# What we do at Knight Racer...



## knight-racer (Oct 14, 2003)

Knight-Racer Showcase Video

YouTube - Knight Racer Official Showcase Video 2011 HD


----------



## jim-lm (Mar 15, 2005)

It's not bad..but to many pictures of girls and not enough of your products..I'm not gay by the way...it's just to much of the one thing you don't sell

it just cheapens the video in my eye's....sorry..:nervous:


----------



## knight-racer (Oct 14, 2003)

Thanks for your opinion. Yes, we tend to use girls to promote our products, each girl seen in photos is in fact modelling either our product(s) or cars we've built, but by sounds of it i think you were concentrating on the girls rather than what they were modelling  Most of the time hot cars and hot girls come hand in hand, otherwise car shows would be boring!

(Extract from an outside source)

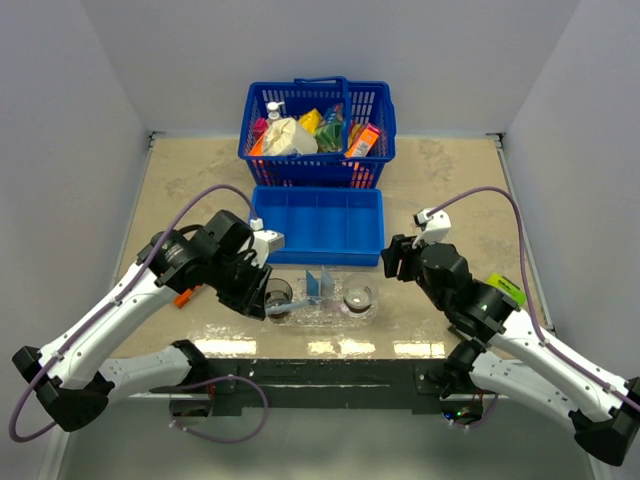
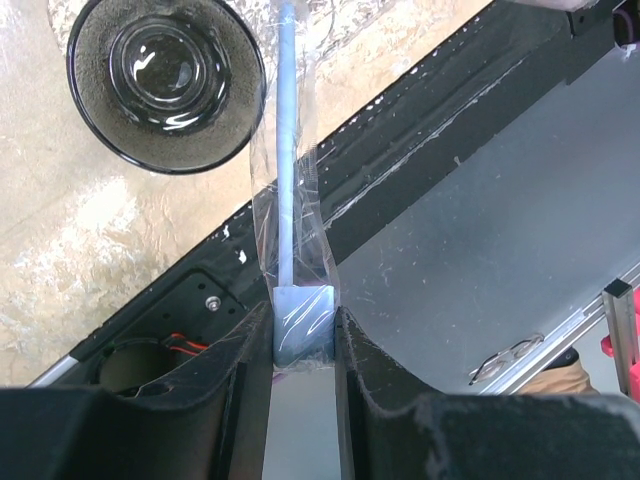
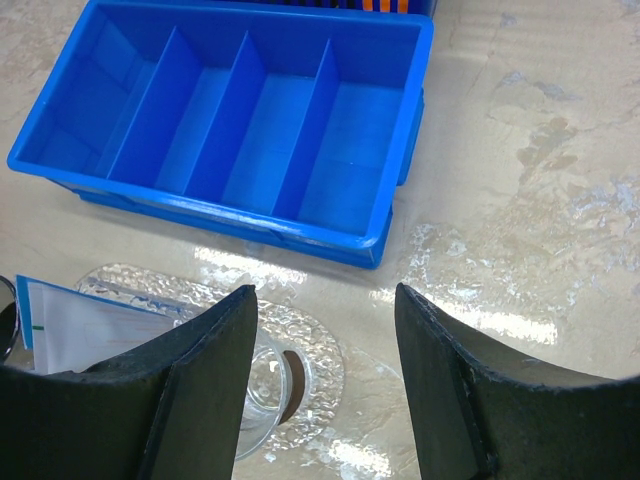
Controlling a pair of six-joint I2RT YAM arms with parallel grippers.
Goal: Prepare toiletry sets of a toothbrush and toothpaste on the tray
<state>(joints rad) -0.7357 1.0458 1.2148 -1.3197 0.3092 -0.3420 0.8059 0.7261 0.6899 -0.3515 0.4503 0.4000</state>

The media team we commissioned gave us the advise that a lot of TV adverts have themes totally irrelevant to the product, but either way it is a tool to draw attention to the brand and logo, which leads to our main website where you will find a complete list of products 

Thanks
Albert


----------



## james1 (Aug 23, 2010)

not bad, abit too all over the place

more products, and tone down the chicks or get a better grade of promo girl....

j.


----------



## fourtoes (Feb 27, 2003)

Have to agree with Jim, if you're aiming at the Saxo, Corsa, Max Power, drift demographic it's spot on, but to most folk on here we'd rather see a bit more class, race inspired and performance products that actually improve the performance of your car and don't just effect them cosmetically. The girls definitely cheapen the overall brand IMHO.
But i guess each to their own and maybe you do most of your business away from this forum.
Save some money on not very good media teams and put some R&D and input into things like dry carbon door cards with manual winders, GTR specific carbon brake ducting, lightweight carbon/kevlar replacement OEM front and rear bumpers, carbon/kevlar wheel arch liners and undertrays, rear seat deletes etc etc....
Thats what id be interested in seeing. HTH.

bob


----------



## knight-racer (Oct 14, 2003)

Sorry guys, wasnt expecting members (especially on the GTROC) to critic the vid. Just a overall promo video which is posted and advertised on every forum / web related media we're linked with.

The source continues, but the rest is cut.